Supreme Court Ruling Adds Extra Danger To DUI For Immigrants

DUI is one of the most expensive and long-lasting punishments you can have on your record and still walk free, but for immigrants the charge has an extra danger. One immigrant took his case all the way to the Supreme Court and lost. The Los Angeles Times reports.

Federal law allows the deportation of noncitizens if they are convicted of an “aggravated felony” that is a “crime of violence.” Refugio Palomar-Santiago was granted permanent resident status in 1990 but received a DUI the next year. That charge led to his deportation in 1998. He then came back into the country in 2017, got caught, and was indicted on an unlawful reentry charge.

The question was whether the DUI charge fell under the classification of a crime of violence. Past case law from the Supreme Court in 2004 said that it didn’t because it involved negligence rather than intent.

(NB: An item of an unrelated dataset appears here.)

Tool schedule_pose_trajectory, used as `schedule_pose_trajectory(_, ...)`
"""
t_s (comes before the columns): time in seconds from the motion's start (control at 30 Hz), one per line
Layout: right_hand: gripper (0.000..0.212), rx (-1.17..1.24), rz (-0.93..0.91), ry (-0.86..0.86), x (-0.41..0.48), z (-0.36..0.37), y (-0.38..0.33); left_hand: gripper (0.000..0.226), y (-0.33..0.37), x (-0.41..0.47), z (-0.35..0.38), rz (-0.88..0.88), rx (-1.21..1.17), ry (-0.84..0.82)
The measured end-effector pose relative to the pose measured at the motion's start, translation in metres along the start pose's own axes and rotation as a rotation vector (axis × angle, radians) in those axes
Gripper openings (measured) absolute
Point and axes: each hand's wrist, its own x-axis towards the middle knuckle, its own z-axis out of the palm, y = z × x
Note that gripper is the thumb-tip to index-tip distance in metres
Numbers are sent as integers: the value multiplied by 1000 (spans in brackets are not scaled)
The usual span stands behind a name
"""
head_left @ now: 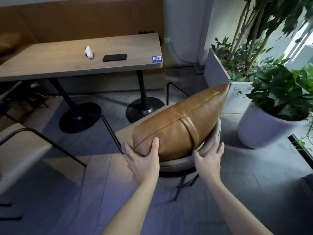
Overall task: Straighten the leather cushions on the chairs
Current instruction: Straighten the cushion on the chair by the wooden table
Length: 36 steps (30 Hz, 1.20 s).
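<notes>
A tan leather cushion (pixel 179 122) with a strap across it stands on edge on a grey chair (pixel 176 162), leaning against the curved backrest, one corner pointing up to the right. My left hand (pixel 144 160), a ring on one finger, grips the cushion's near left corner, thumb on its front face. My right hand (pixel 210 158) lies with spread fingers on the backrest rim just below the cushion's right side, holding nothing.
A wooden table (pixel 50 65) with a black phone (pixel 114 57) and a small white device (pixel 89 52) stands behind. Another chair (pixel 25 153) sits at left. Planters (pixel 264 129) with leafy plants crowd the right. A brown bench (pixel 81 19) runs along the wall.
</notes>
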Motion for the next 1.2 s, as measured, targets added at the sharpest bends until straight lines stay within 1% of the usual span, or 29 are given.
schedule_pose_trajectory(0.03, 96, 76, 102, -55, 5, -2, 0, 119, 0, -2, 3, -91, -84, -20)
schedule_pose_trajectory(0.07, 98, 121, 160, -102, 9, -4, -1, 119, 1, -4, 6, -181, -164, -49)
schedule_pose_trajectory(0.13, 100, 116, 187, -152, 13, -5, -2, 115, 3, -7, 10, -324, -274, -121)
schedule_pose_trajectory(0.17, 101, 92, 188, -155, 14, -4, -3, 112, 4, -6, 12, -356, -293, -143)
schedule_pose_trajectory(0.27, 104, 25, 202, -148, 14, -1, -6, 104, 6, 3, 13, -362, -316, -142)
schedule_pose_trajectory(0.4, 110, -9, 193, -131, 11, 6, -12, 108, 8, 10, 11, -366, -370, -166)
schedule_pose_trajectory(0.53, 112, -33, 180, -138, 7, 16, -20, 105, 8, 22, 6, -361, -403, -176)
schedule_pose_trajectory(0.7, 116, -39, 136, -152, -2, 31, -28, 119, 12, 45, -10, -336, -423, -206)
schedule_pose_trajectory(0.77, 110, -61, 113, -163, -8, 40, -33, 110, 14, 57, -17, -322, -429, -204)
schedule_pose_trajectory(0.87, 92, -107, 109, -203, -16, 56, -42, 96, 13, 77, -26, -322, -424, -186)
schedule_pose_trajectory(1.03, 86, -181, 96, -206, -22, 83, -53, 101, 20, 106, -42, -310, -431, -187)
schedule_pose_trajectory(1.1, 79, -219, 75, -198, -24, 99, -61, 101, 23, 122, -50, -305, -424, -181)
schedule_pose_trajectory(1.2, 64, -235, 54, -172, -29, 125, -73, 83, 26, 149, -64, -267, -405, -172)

Palomar-Santiago’s lawyers tried to argue that, since this was so, he should never have been deported in the first place, and that he could assert his rights if a deportation order was “fundamentally unfair.”

The 9th Circuit of San Francisco agreed, but the Supreme Court ruled against him in a 9-0 ruling. The reason given was that there are three conditions that must be fulfilled to challenge a deportation. One had been fulfilled, but he didn’t show proof that he tried and denied all “administrative remedies”, and didn’t show he was deprived of an “opportunity for judicial review.”